-- DESCRIPTION OF THE TASK --
Nothing past the line containing "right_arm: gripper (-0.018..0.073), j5" belongs in the output. Copy exactly every line of the data below from the first up to and including it.

-- RECORD SET --
------------------------------
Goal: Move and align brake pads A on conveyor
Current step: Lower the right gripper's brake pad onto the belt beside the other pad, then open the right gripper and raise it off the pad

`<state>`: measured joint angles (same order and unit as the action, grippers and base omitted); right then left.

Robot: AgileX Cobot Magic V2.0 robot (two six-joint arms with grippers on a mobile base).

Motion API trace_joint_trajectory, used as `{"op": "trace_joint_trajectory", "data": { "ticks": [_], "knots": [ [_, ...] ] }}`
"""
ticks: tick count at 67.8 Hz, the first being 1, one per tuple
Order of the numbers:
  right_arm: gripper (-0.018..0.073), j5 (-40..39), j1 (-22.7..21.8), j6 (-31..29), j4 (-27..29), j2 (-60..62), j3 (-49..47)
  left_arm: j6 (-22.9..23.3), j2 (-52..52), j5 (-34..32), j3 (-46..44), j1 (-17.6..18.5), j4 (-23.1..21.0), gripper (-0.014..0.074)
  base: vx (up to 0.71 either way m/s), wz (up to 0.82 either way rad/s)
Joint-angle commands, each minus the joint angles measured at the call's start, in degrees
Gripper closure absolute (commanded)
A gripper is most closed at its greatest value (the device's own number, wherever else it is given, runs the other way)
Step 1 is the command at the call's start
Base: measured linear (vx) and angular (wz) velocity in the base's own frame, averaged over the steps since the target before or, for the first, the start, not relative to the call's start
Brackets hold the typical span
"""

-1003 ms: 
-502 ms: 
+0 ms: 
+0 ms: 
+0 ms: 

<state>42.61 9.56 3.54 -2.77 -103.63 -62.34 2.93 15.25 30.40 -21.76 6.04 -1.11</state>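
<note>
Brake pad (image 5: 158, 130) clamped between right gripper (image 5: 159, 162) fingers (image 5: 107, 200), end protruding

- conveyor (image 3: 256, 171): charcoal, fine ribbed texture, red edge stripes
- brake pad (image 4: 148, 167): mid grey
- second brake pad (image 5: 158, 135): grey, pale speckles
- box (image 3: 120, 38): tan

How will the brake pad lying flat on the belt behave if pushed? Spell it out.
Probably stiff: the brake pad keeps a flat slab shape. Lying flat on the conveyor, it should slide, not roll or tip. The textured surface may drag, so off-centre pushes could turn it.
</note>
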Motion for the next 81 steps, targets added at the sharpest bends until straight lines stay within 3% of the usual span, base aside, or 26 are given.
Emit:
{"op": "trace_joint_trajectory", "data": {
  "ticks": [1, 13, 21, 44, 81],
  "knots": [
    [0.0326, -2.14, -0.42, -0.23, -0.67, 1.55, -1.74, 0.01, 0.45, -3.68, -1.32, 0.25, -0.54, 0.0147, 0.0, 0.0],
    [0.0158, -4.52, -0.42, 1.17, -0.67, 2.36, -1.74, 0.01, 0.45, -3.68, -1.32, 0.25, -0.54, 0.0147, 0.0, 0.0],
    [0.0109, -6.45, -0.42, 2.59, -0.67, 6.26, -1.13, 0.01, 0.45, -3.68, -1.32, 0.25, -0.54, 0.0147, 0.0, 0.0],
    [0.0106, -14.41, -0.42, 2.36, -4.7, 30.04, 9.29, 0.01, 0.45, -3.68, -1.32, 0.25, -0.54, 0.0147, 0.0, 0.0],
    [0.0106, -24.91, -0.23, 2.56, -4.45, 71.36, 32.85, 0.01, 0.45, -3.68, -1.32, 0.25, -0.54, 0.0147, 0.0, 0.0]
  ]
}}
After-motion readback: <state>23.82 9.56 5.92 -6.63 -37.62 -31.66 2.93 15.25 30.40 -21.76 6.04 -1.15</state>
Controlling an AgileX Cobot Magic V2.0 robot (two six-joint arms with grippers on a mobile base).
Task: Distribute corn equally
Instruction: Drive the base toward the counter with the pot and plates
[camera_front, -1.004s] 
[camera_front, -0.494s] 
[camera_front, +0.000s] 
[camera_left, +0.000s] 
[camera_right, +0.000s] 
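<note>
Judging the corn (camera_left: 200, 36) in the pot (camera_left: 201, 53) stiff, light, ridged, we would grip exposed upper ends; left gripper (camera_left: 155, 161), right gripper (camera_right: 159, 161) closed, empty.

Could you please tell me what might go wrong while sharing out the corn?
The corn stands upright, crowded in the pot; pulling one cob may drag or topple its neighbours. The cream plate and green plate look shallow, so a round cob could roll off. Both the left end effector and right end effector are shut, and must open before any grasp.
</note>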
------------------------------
-- SOLUTION FOR THIS EXERCISE --
Goal: Move and align brake pads A on conveyor
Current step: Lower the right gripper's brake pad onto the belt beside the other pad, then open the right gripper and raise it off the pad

`<state>`: measured joint angles (same order and unit as the action, grippers and base omitted); right then left.

Robot: AgileX Cobot Magic V2.0 robot (two six-joint arms with grippers on a mobile base).

Motion API trace_joint_trajectory, used as `{"op": "trace_joint_trajectory", "data": { "ticks": [_], "knots": [ [_, ...] ] }}`
"""
ticks: tick count at 67.8 Hz, the first being 1, one per tuple
Order of the numbers:
  right_arm: gripper (-0.018..0.073), j5 (-40..39), j1 (-22.7..21.8), j6 (-31..29), j4 (-27..29), j2 (-60..62), j3 (-49..47)

Nothing else is required to finish the exercise.